From: kankkune@klaava.Helsinki.FI (Risto Kankkunen) Subject: Security hole? (was: GCC FAQ. Please read before posting...) Date: 8 Aug 1993 23:25:48 +0300
> Linux's LD_LIBRARY_PATH is very security concious, and do NOT expect
> to work the way SunOS do it or the way you'd like it to.
> If on the other hand you are a normal user, (uid != 0), and the
> binary to be executed is a suid executable, then the libc.so.x is
> force loaded from somewhere in the trusted search path, and the
> remaining required libraries are searched in LD_LIBRARY_PATH. This
> stops a normal user from emulating his own, for example, setuid()
> calls from a libc library (s)he created.
Whoa there!
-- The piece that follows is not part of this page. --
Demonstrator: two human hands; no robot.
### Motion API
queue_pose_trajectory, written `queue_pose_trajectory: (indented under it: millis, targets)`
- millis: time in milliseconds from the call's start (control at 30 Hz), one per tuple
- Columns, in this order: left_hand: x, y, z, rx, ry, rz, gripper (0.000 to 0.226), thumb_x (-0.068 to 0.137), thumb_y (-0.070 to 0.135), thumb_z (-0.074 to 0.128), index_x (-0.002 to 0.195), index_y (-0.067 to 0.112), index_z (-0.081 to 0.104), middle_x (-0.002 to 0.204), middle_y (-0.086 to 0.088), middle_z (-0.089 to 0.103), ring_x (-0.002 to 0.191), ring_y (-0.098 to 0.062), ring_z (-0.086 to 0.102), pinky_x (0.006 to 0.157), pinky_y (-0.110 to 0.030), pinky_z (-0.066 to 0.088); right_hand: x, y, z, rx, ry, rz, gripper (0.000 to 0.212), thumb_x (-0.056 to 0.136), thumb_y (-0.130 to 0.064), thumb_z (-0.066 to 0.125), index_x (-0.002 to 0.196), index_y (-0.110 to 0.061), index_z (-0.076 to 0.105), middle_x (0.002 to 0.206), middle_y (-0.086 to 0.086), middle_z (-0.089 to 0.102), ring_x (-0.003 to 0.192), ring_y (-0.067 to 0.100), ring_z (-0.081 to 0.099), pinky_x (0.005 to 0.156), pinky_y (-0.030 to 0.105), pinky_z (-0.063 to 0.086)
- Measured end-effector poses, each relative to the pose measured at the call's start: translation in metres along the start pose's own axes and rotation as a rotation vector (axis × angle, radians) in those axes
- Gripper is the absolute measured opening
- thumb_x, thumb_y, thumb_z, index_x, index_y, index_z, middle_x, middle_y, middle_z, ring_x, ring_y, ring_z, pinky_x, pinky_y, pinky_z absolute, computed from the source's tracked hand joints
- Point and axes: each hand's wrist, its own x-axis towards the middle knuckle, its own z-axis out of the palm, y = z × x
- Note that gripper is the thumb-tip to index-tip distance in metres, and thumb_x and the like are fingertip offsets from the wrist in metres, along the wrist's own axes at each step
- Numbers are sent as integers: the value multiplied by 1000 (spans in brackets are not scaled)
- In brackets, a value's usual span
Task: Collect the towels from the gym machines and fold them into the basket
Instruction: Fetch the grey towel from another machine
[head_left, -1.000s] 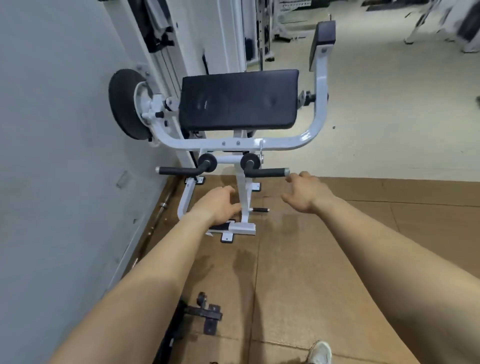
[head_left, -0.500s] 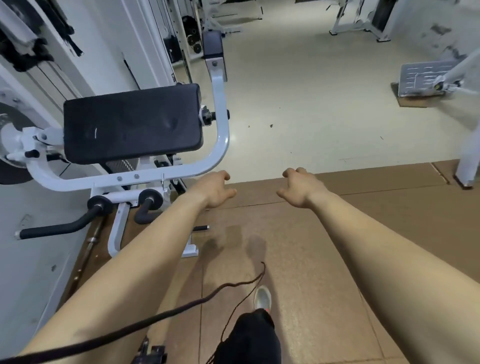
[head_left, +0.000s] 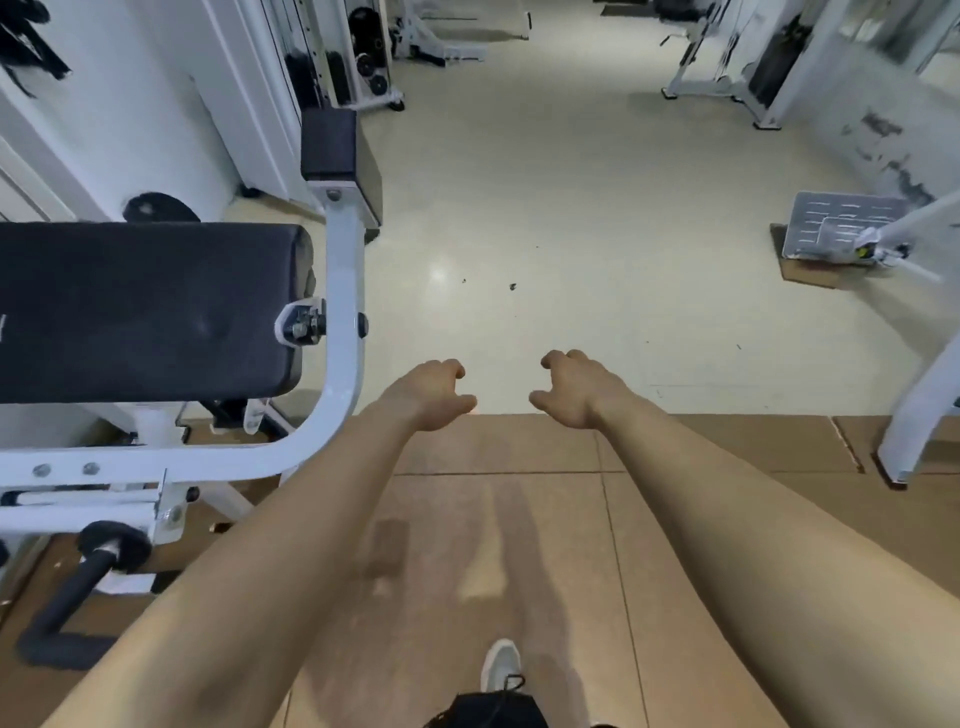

This is security conscious? What if I have a setuid root X
program (like xterm), and I make a modified libX11 and point
LD_LIBRAY_PATH to it? Do I understand it correctly that under linux I
get immediate root access? Under (the not security conscious?) SunOS
this isn't possible...
I don't like to see libc having special handling. The C library is just
another shared library and any shared library can be a security hole
with setuid programs.
One solution would be to load all shared libs of a setuid program from
the trusted directories. Another alternative would be to use the normal
search algorithm, but check the permissions and ownership of the library
before loading it. If they match the executable (i.e. is root or the
same as the setuid or setgid), then use it, otherwise reject.
> For Linux, as a runtime linking time comsideration, if a binary
> requires multiple libraries to link to and one, (yes just one - and
> it could be the first), of the libraries is NOT found in the users
> LD_LIBRARY_PATH then the *whole* search process in the
> LD_LIBRARY_PATH is aborted and switched to the trusted search path.
What does this buy? For things to work, everyone using LD_LIBRARY_PATH
has to insert the trusted paths to the environment variable. You have to
be careful in this and check out, what the trusted paths happen to be in
your particular host and the current compiler and library version.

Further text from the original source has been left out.